Georgeanne se llevó una mano al pecho, y le salió una voz chillona cuando contestó:
– ¿Yo?
– Sí, tú. Cuando lo discutí con mi gerente, pensó que era una gran idea. -Charles le dirigió una sonrisa alentadora y ella casi se creyó que podría ponerse delante de una cámara de televisión y presentar un programa. La oferta de Charles atraía su faceta más creativa, pero se interpuso la realidad. Georgeanne era disléxica. Había aprendido a compensarlo, pero si no se fijaba bien todavía leía mal. Y si estaba nerviosa, tenía que detenerse a pensar qué era correcto y qué no. Y además estaba lo de su peso. Sabía que una cámara añadía cinco kilos. Y claro, Georgeanne, que consideraba que ya tenía varios kilos de más, no quería imaginarse cómo quedaría con otros cinco, o sea que no podía aparecer en televisión leyendo palabras que no existían y pareciendo gorda. Y tenía que tener en cuenta a Lexie. Georgeanne ya se sentía demasiado mal por la cantidad de tiempo que su hija pasaba con canguros.
Miró los ojos grises de Charles y dijo:
– No, gracias.
– ¿Ni siquiera vas a considerar la idea?
– Acabo de hacerlo -dijo, cogiendo su tenedor y pinchando en la ensalada de col. No quería pensar más sobre eso. No quería pensar en las posibilidades ni en la oportunidad que estaba rechazando.
– ¿Ni siquiera quieres saber cuánto te pagaré?
– No. -Hacienda se quedaría con la mitad y ella no sería más que una idiota gordita a la que sólo le quedaría la mitad de lo que le pagaban.
– ¿Pensarás en ello un poco más?
Parecía tan decepcionado que le dijo:
– Lo pensaré. -Pero sabía que no cambiaría de idea.
Después del almuerzo la acompañó a su coche y una vez que llegaron al Hyundai oscuro, él cogió su llave y la metió en la cerradura.
– ¿Cuándo nos volveremos a ver?
– Este fin de semana es imposible -dijo, sintiéndose un poco culpable por no haber mencionado a John-. ¿Por qué no venís de visita Amber y tú el martes por la noche y cenáis con Lexie y conmigo?
Charles la cogió de la muñeca y le dejó las llaves en la palma de la mano.
– Eso suena bien -y alzando la mano, le acarició el cuello-. Pero quiero verte a solas más a menudo -luego rozó sus labios con los de él y el beso fue como un descanso en un día ocupado. Un «ahh» relajante o un largo baño en un jacuzzi. ¿Qué importaba si sus besos no la volvían loca? No quería un hombre que la hiciera perder el control. No quería que las caricias de un hombre la convirtieran otra vez en una ninfómana delirante.

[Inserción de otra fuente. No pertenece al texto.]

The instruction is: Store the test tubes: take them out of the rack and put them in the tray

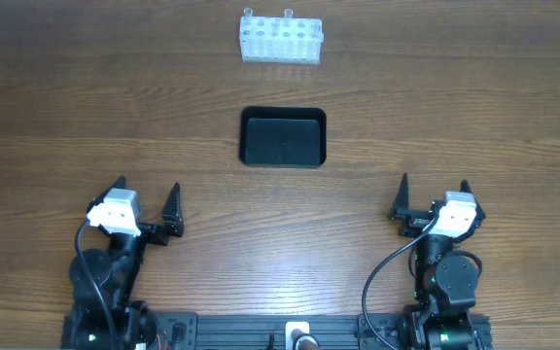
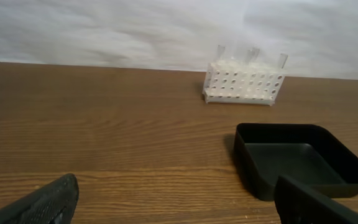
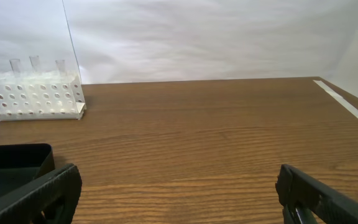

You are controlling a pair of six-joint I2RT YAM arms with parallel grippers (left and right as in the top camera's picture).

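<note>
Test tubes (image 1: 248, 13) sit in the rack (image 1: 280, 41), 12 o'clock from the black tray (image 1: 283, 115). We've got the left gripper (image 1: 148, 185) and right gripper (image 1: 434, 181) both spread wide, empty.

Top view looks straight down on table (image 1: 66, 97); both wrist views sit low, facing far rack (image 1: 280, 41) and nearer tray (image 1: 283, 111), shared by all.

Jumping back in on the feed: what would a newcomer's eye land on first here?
First, the white perforated plastic rack at the far middle of the brown wooden table, a few clear test tubes standing in it. Nearer the arms lies the black rectangular plastic tray, no tube in it yet. The left gripper and right gripper sit open near their bases, touching nothing.
</note>
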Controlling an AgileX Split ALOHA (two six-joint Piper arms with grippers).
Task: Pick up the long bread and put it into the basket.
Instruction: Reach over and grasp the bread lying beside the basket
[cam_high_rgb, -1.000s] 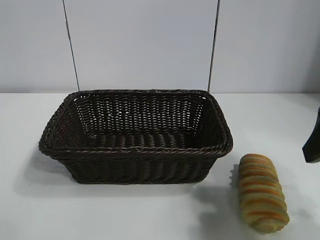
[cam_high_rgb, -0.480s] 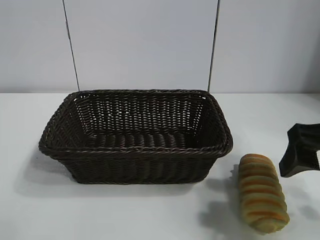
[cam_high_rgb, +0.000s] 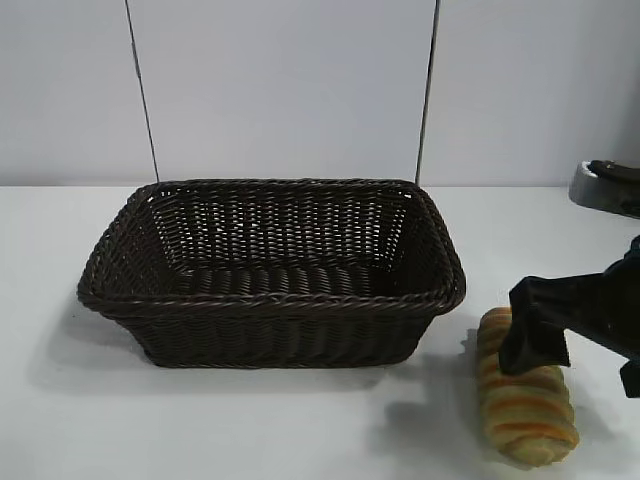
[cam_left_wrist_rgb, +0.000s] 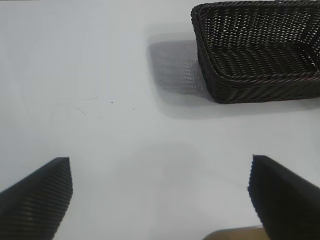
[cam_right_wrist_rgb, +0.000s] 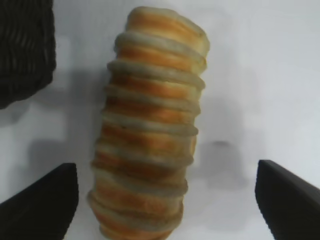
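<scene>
Basket mid-table, long bread on table just right of it, nearer the camera

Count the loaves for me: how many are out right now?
1: the long bread lies on the table right of the basket, none visible inside it.

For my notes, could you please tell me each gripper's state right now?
Left gripper: open, holding nothing.
Right gripper: open, straddling the long bread, not gripping.
</scene>
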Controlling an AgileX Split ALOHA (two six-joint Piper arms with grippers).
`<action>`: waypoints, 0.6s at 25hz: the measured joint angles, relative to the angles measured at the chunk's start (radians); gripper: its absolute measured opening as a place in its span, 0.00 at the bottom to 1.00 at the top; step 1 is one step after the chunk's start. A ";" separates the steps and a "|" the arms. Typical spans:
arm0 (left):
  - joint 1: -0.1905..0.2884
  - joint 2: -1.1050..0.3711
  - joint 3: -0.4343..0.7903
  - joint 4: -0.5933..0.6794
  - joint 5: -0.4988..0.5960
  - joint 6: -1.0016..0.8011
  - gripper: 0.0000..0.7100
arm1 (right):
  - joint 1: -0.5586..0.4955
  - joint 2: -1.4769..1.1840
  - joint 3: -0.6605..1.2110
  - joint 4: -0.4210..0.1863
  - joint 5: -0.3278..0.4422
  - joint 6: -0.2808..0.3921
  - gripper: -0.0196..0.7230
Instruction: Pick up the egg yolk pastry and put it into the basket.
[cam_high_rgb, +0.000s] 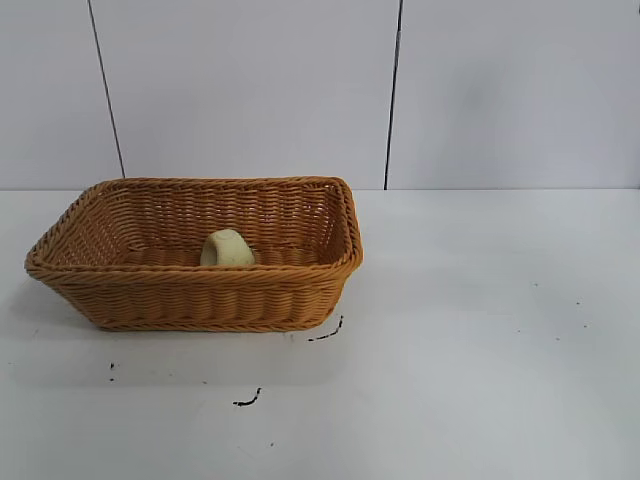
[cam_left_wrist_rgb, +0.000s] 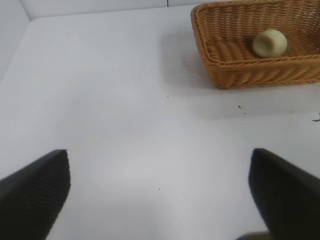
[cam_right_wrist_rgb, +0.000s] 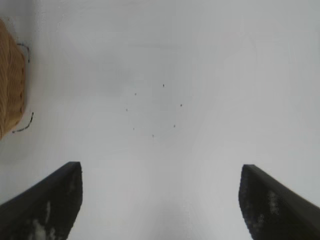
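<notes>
The pale yellow-cream egg yolk pastry (cam_high_rgb: 227, 249) lies inside the orange-brown wicker basket (cam_high_rgb: 200, 300), on its floor near the front wall. It also shows in the left wrist view (cam_left_wrist_rgb: 269, 43), inside the basket (cam_left_wrist_rgb: 240, 70). Neither arm shows in the exterior view. My left gripper (cam_left_wrist_rgb: 159, 172) is open and empty over bare table, well away from the basket. My right gripper (cam_right_wrist_rgb: 160, 180) is open and empty over bare table, with the basket's edge (cam_right_wrist_rgb: 10, 95) off to one side.
The white table (cam_high_rgb: 480, 330) carries small dark marks (cam_high_rgb: 247, 400) in front of the basket. A white panelled wall (cam_high_rgb: 300, 90) stands behind the table.
</notes>
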 joint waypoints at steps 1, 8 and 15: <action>0.000 0.000 0.000 0.000 0.000 0.000 0.98 | 0.000 -0.053 0.053 0.000 0.000 -0.003 0.85; 0.000 0.000 0.000 0.000 0.000 0.000 0.98 | 0.000 -0.468 0.393 0.000 -0.003 -0.008 0.85; 0.000 0.000 0.000 0.000 0.000 0.000 0.98 | 0.000 -0.889 0.704 0.000 -0.102 -0.003 0.85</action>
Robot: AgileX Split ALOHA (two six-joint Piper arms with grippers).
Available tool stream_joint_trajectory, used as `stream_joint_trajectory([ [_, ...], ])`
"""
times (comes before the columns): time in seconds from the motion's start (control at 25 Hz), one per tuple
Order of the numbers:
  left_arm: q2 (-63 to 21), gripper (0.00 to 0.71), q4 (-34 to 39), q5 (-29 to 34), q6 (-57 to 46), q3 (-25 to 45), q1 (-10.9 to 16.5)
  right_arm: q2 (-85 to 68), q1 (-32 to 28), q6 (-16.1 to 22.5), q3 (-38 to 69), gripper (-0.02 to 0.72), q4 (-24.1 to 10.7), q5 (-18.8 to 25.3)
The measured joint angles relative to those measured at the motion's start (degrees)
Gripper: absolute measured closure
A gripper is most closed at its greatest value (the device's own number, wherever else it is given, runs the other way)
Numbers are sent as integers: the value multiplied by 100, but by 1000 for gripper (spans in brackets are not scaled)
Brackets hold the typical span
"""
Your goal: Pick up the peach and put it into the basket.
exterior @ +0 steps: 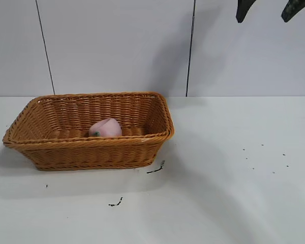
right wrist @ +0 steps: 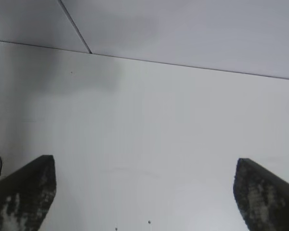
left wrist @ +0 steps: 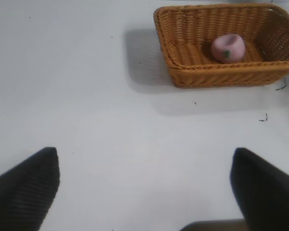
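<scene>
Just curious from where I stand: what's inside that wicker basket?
One pink peach lies on the floor of the basket, leaf mark showing. The near wall hides part of the floor in the exterior view; the left wrist view shows nothing else inside.

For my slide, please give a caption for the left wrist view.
Peach resting inside the wicker basket, seen past the open left hand above the white table.

A white table (exterior: pixel 234 203) is stretching toward pale wall panels (exterior: pixel 117 46) that are standing along its far edge. Small dark marks (exterior: pixel 155 169), possibly scuffs, are lying on the surface toward its near edge, with fine specks (exterior: pixel 264 157) dotting its right side.
</scene>
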Motion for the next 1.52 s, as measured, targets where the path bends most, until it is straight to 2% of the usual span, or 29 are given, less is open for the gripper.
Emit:
stream_joint_trajectory([
  [0.2,0,17,0,0,0,0,0,-1497,0,52,1550,8,44,-6],
  [0.68,0,17,0,0,0,0,0,-5833,0,182,6859,8,44,-32],
  [0.96,0,17,0,0,0,0,0,-8569,0,449,9342,8,44,-633],
  [1.16,0,17,0,0,0,0,0,-10161,0,453,9684,8,123,-1066],
  [1.52,0,17,0,0,0,0,0,-11817,0,409,9737,8,123,-1057],
])
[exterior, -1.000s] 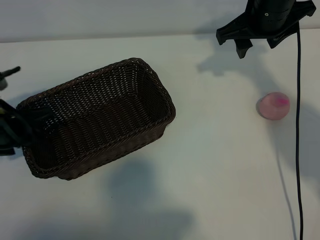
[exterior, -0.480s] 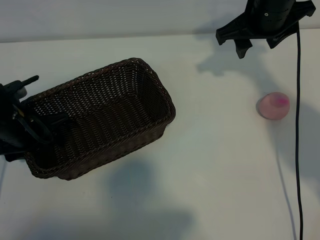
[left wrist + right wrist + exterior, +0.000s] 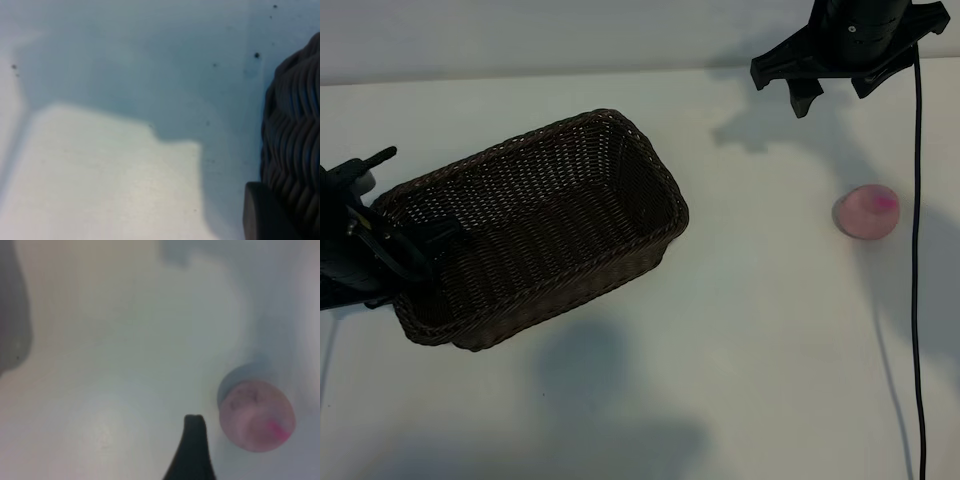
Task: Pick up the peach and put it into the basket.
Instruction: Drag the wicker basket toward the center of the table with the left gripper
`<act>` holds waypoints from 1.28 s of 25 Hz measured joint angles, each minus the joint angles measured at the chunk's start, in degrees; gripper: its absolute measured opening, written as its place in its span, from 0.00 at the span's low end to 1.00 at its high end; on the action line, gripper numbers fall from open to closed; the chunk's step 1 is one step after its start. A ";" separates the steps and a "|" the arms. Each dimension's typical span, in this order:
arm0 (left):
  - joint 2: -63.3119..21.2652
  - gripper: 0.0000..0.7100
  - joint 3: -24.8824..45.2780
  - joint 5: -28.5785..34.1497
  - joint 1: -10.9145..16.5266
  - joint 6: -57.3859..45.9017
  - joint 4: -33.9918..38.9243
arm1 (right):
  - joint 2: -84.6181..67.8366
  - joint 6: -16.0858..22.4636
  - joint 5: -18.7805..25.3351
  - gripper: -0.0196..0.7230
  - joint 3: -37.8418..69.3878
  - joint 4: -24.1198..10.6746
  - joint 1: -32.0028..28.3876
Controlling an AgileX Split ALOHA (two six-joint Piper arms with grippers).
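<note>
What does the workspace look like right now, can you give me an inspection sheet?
Surface: white table, bare apart from shadows.
Job's things: peach on the table at the right, outside the basket; basket's inside holds no fruit.
Clutter: nothing seen.
Grippers: left claw at the basket's left end, over its rim; right claw open, hanging above the table behind the peach.
Cables: black cable runs down the right side, past the peach.
Surroundings: nothing seen beyond the table.
</note>
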 joint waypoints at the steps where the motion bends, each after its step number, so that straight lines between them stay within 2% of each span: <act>1: -0.05 0.16 0.00 0.00 0.00 0.38 -0.27 | 0.00 0.00 0.00 0.82 0.00 0.00 0.00; 5: -0.62 0.16 0.00 -0.18 0.00 3.31 -2.84 | 0.00 0.00 0.00 0.82 0.00 0.02 0.00; 16: -5.84 0.14 0.04 -1.07 0.00 20.92 -19.35 | 0.00 0.00 0.00 0.82 0.00 0.25 0.00; 21: -6.98 0.14 -0.23 -1.16 0.00 26.43 -23.21 | 0.00 0.00 -0.04 0.82 0.00 0.44 0.00; 25: -6.70 0.14 -5.21 3.98 0.00 31.76 -23.36 | 0.00 0.00 -0.04 0.82 0.00 0.49 0.00; 32: 0.17 0.14 -22.36 15.53 0.00 32.93 -18.45 | 0.00 0.00 -0.04 0.82 0.00 0.49 0.00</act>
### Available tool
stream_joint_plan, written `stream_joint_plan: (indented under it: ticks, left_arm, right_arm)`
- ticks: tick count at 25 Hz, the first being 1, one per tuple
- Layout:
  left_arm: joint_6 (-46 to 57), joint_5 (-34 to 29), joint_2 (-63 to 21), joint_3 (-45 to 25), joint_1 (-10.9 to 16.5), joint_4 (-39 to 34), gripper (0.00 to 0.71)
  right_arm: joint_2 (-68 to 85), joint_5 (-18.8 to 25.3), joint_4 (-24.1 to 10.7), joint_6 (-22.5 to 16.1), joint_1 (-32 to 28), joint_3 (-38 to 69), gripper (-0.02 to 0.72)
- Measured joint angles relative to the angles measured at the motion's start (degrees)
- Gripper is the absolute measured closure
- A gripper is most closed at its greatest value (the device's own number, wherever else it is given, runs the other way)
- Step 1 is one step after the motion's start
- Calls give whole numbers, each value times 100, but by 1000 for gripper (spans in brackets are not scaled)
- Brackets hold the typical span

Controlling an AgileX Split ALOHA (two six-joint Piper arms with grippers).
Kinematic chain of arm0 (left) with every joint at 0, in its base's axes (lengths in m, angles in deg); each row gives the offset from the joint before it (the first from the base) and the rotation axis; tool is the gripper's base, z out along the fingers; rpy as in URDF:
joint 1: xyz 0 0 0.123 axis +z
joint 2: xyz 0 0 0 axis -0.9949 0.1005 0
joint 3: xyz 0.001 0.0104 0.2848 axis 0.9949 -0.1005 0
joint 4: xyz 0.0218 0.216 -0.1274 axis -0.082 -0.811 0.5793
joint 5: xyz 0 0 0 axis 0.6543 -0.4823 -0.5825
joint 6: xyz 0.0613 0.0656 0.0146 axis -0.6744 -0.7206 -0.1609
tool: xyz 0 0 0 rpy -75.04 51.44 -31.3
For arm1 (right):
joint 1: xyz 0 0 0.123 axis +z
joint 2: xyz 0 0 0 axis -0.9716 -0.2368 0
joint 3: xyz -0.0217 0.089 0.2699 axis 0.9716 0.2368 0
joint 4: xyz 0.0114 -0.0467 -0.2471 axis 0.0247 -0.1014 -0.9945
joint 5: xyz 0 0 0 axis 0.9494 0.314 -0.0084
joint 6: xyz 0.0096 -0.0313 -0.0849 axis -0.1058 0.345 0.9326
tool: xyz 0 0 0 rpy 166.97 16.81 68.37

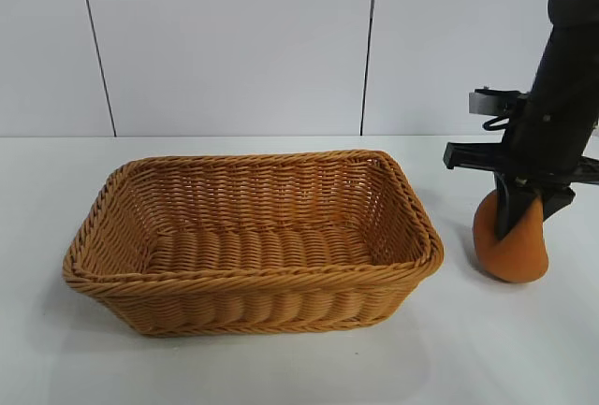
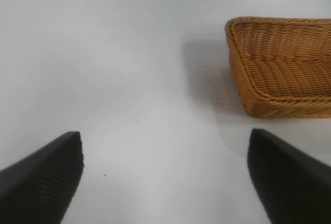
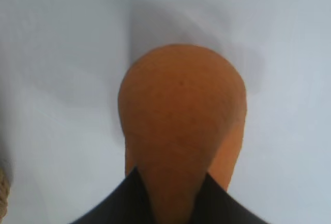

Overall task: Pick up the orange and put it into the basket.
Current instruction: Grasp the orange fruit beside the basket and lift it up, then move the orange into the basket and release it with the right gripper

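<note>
I can read no brand, label or writing on anything in my views. In the exterior view the big rectangular woven wicker basket (image 1: 253,241), tan-orange with flared sides and a braided rim, fills the centre and lower left of the frame on the plain white table (image 1: 281,368), with nothing in it that I can see; behind it a pale panelled wall (image 1: 234,40) with dark vertical seams runs across the upper half. Nothing stands between the basket and the dull-orange, lumpy fruit (image 1: 510,241), which sits on the table at the right edge of the frame, just beside the basket's right-hand rim but clear of it. My right arm (image 1: 562,96) comes down from the upper right corner, dark and nearly upright, its wrist pointing straight down, and the right gripper (image 1: 517,209) has its black fingers closed onto the narrow top of the orange; in the right wrist view the fruit (image 3: 181,125) fills the middle of the frame with the two dark fingertips (image 3: 121,203) pinching its near end at the lower edge. Its underside looks to be on the table. My left gripper (image 2: 165,175) hangs tilted over bare table, its two ribbed black fingers (image 2: 44,180) wide apart in the lower corners with nothing between them, and the basket's corner (image 2: 282,69) at upper right of that view.
</note>
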Motion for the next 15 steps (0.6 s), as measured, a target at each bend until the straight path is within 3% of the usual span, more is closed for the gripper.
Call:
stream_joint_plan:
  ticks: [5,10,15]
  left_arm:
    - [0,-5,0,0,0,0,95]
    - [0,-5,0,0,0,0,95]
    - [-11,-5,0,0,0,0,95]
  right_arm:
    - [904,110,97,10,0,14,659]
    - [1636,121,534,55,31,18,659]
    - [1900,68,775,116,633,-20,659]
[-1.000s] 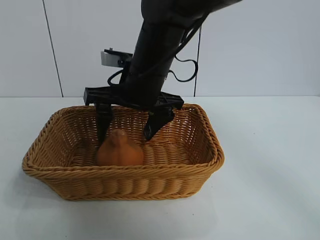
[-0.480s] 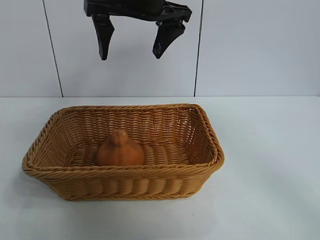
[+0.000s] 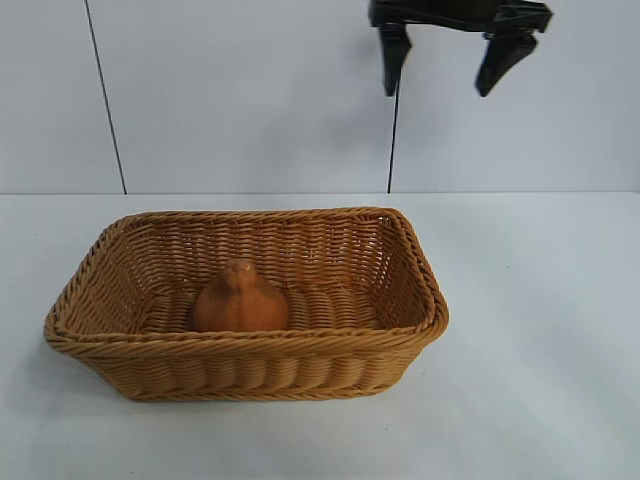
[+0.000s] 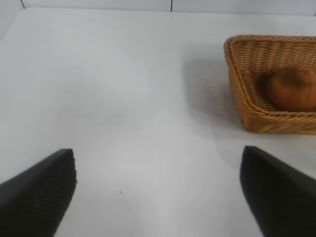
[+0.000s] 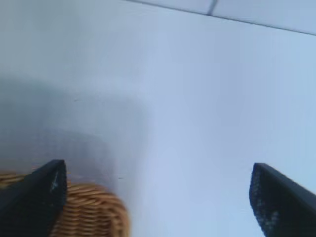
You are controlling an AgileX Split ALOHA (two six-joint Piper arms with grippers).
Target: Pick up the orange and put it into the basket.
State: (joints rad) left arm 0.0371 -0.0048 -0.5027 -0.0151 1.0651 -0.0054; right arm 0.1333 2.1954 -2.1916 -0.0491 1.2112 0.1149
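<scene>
**Orange sits in the basket, both pincers spread wide and holding nothing**

Starting at the left of the room, the left gripper (image 4: 158,192) is out of sight from the outside camera. Its own wrist camera shows its two dark fingers (image 4: 37,190) held wide apart with nothing between them, above bare white table (image 4: 123,98). From there the basket's end shows off to one side, well apart from the fingers.

On the left half of the table (image 3: 540,330) stands the basket (image 3: 250,365), a tan woven rectangle with a braided rim and flaring sides, resting flat on the surface. The orange (image 3: 240,300) lies inside it, on the basket floor toward the left and front part, its broad base down and its bumpy knob pointing up. It is upright and nothing is touching it. The left wrist view shows the same fruit (image 4: 292,89) tucked inside the basket (image 4: 256,106) near its corner.

Further right and high up, the right gripper (image 3: 450,60) hangs in front of the white wall panels, well above the basket's right end and clear of it. Its two black fingers (image 3: 393,55) point down and stand released, empty between them. Its wrist camera looks down on white table, with one rounded corner of the basket (image 5: 94,212) beside one finger (image 5: 34,197).
</scene>
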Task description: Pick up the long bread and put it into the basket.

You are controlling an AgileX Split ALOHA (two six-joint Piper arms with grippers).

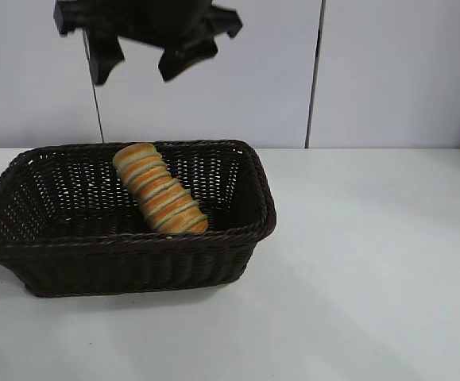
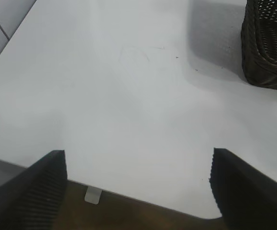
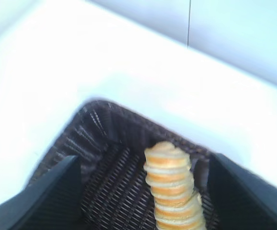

Ya había pasado por eso y había salido escaldada.
Ella rozó su lengua con la suya y sintió su rápida inspiración. La mano de Charles se desplazó a su cintura y la apretó contra su pecho. La envolvió entre sus brazos. Él quería más. Si no hubieran estado en un parking en el centro de Seattle, le podría haber dado lo que le pedía.
Sentía cariño por Charles, y con el tiempo tal vez podría enamorarse de él. Habían pasado muchos años desde que había hecho el amor. Muchos años desde que había estado con un hombre. Cuando se apartó y miró los ojos graves de Charles, pensó que ya era hora de cambiar todo eso. Había llegado el momento de intentarlo de nuevo.